The loss value of the stacked ensemble is lower than the loss values of the base models.

Confusion Matrix

Compute the confusion matrix with the predicted classes and the known (true) classes of the test data set by using the confusionchart function.

figure
c = cell(N+1,1);
for i = 1:numel(c)
    subplot(2,3,i)
    c{i} = confusionchart(adulttest.salary,label(:,i));
    title(names{i})
end

The diagonal elements indicate the number of correctly classified instances of a given class. The off-diagonal elements are instances of misclassified observations.

McNemar's Hypothesis Test

To test whether the improvement in prediction is significant, use the testcholdout function, which conducts McNemar's hypothesis test. Compare the stacked ensemble to the naive Bayes model.

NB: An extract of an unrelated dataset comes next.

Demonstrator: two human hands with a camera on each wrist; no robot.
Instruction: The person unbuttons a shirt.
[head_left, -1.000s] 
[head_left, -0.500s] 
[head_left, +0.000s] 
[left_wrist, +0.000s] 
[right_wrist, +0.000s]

 [hNB,pNB] = testcholdout(label(:,6),label(:,4),adulttest.salary)
hNB = logical
   1

pNB = 9.7646e-07

Compare the stacked ensemble to the ensemble of decision trees.

 [hE,pE] = testcholdout(label(:,6),label(:,5),adulttest.salary)
hE = logical
   1

pE = 1.9357e-04

In both cases, the low p-value of the stacked ensemble confirms that its predictions are statistically superior to those of the other models.